Instructively, there have been few cases of state officials who have kept their integrity and stuck to the oath of office as a result of their religious persuasion. Some of the indicted officials who have looted the nation dry are persons who had made the cathedral or mosques their second home in a sanctimonious manner. It is also true that yet some others had made huge donations to religious organisations out of the takings they made from the nation’s coffers. The implication is that the dominant religions have not prevented Nigerian officials from doing the devil’s bidding in matters of filthy lucre. Although they hold the sacred books while taking the oath of office, the books are consigned to the dustbin when they device devious means to steal humongous amounts of money from the people.
In an obvious reference to the fears of some, no less a person than the Vice President Professor Yemi Osinbajo asserted recently that nobody can Islamise the nation. He was certainly reacting to a dubious narrative, which some persons had thrown into the public space. It must indeed be noted that no nation extricates itself from poverty and under-development through the instrumentality of one religion or the other. Providence has given man the opportunity to harness nature’s resources for the benefit of mankind. Significantly, all religions stress good work ethic and good behaviour in public office.

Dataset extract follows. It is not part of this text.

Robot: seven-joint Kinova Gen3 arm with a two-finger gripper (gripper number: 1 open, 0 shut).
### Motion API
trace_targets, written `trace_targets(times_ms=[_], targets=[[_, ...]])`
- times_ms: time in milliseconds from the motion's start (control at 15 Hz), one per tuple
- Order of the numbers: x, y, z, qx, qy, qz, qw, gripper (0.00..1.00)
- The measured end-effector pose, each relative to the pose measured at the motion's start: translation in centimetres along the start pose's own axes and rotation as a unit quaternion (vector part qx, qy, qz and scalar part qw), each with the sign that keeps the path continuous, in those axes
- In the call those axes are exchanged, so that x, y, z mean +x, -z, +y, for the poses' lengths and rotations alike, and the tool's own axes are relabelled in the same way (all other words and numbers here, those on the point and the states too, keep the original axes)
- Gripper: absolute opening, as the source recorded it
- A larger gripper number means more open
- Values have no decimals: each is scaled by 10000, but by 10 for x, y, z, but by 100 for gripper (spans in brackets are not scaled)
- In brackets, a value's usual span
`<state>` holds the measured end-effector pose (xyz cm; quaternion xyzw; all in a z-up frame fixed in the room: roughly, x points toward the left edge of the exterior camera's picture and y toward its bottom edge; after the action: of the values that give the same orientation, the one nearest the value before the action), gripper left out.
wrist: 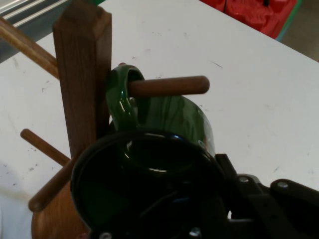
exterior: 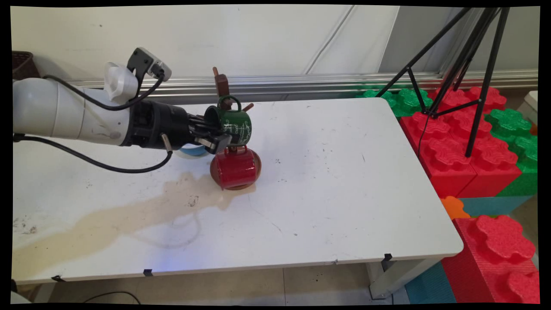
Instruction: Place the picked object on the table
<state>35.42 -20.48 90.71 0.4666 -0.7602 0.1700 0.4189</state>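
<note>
We see the gripper (exterior: 217, 134) pinching the green mug's (exterior: 234, 122) rim, its handle threaded on the rack's (wrist: 82, 74) 3 o'clock peg (wrist: 167, 85); we judge seating fully before letting go best.

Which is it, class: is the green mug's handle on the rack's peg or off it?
On: the green mug has its handle looped over a peg of the wooden rack.

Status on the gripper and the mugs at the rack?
Gripper shut on green mug, one finger inside the rim. Mug's handle is over a peg of the wooden rack. Red mug hangs lower on the rack.
</note>
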Motion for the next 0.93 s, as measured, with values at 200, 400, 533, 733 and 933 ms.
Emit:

The same cannot be said for the prime movers of religions in the country. And their adherents in offices are often worse than the devil. Sadly, some prominent religious leaders were part and would seem to have remained part of the culture of impunity, which has become government in the land. It is such tragic sense of misplaced priority that makes states sponsor citizens on pilgrimage to the iconic homes of Christianity and Islam. The time to stop this travesty has come. Nigerian leaders should face the challenges of good governance and transform the land into a place where charity will not be needed for individuals to thrive or find fulfillment in life. What would be needed is personal commitment to the ideals of justice, fair-play, and hard work.
The culture of using the Almighty God to achieve personal ambition while pretending to serve the people must stop. The nations, which have achieved their peak in development, did not achieve same through espousing the superiority of one religion, which has remained a private affair. Nigeria should not be different. No impunity should be committed by leaders, in and out of government, using religion as smokescreen.